The National Council for Women should formalise partnerships with licensed civil society organisations to create what might be called “awareness ambassadors” in every district – trained volunteers who know the system, speak the language of their community, and can make the first human connection that no hotline can replace. Religious endowments and Al-Azhar’s community outreach arms are natural partners in this architecture.
The private sector, too, has a role that it has not been asked to play. Large employers — factories, hospitals, schools, retail chains — employ hundreds of thousands of Egyptian women. Workplace awareness programmes, employee assistance referrals, and confidential counseling partnerships cost little relative to their potential impact, and represent a form of corporate social responsibility that is both ethically compelling and reputationally valuable.
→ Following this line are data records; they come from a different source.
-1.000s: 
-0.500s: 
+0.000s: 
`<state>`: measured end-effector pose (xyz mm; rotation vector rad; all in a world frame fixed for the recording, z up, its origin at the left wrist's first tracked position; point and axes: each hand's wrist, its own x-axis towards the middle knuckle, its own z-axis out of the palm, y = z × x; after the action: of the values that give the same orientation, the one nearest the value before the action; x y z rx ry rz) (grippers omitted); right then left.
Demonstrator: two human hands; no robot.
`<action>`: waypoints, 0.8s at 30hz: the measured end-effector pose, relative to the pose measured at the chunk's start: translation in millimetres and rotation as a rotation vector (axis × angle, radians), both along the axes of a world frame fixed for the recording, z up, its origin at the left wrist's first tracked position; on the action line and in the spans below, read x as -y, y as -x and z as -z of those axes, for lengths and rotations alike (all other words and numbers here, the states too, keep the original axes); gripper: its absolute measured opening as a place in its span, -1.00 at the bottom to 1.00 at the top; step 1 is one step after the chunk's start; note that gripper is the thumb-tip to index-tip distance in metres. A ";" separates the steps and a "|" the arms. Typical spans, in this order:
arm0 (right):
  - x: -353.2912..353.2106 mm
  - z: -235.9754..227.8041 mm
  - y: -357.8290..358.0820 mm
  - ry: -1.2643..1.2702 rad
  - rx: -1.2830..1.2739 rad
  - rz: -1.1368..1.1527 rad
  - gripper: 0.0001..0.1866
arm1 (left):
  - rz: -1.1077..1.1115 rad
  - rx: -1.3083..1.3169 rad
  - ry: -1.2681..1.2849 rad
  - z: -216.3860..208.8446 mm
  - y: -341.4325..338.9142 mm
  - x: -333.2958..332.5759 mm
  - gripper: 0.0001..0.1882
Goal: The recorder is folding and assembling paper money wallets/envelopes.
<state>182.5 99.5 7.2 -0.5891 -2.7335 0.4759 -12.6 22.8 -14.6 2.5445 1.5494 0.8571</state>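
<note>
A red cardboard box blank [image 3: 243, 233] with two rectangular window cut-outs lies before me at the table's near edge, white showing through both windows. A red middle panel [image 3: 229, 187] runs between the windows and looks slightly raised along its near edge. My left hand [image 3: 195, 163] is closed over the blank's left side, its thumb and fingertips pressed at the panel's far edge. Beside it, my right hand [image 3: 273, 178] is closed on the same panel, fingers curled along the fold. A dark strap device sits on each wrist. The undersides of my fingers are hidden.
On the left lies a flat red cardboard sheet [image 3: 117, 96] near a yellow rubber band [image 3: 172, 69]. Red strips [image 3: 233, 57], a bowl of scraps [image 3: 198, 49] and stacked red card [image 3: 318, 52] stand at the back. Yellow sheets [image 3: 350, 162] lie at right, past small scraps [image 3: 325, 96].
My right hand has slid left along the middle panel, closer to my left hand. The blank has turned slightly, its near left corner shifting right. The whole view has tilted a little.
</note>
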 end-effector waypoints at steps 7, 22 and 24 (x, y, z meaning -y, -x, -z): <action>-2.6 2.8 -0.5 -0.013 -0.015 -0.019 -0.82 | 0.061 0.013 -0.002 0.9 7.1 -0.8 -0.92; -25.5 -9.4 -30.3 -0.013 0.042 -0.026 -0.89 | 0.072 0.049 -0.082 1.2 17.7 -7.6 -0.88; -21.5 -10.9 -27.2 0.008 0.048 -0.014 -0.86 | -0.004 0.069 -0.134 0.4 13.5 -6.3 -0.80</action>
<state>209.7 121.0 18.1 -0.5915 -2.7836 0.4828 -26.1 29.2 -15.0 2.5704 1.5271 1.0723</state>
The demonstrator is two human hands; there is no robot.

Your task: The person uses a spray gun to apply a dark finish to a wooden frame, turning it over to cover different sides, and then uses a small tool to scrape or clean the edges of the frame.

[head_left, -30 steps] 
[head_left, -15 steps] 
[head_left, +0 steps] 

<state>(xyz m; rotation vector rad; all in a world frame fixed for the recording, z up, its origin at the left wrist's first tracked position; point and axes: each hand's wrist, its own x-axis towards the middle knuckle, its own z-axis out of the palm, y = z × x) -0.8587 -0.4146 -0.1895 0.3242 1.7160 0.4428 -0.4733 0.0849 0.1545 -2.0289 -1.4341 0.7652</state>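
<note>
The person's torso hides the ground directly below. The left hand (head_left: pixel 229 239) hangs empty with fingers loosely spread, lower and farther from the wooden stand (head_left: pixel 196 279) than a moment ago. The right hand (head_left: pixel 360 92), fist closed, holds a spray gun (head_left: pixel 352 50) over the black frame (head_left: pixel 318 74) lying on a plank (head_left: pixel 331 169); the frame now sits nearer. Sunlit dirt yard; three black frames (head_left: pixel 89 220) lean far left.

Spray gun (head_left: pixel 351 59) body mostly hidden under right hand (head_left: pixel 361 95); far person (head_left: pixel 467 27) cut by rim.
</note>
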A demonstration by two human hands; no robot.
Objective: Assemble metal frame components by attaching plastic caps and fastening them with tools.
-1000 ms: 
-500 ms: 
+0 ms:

Ultimately, institutional awareness campaigns only work if they operate against a cultural backdrop that does not shame women for using them. In too many Egyptian communities, a woman who calls a government hotline about her family situation risks being seen as a troublemaker, a disloyal wife, or a source of family embarrassment. This cultural grammar must be rewritten — and religious institutions are uniquely positioned to do the rewriting.
The religious message must be unambiguous: seeking help is not weakness, it is wisdom. Protecting one’s life and the lives of one’s children is not a betrayal of family, it is a fulfillment of divine trust. The silence that kills is not patience – it is an absence of the community solidarity that Islam commands.
Egypt’s institutions have built the safety net. The urgent task now is to make sure every woman who needs it knows it is there – and believes, without hesitation, that it was built for her.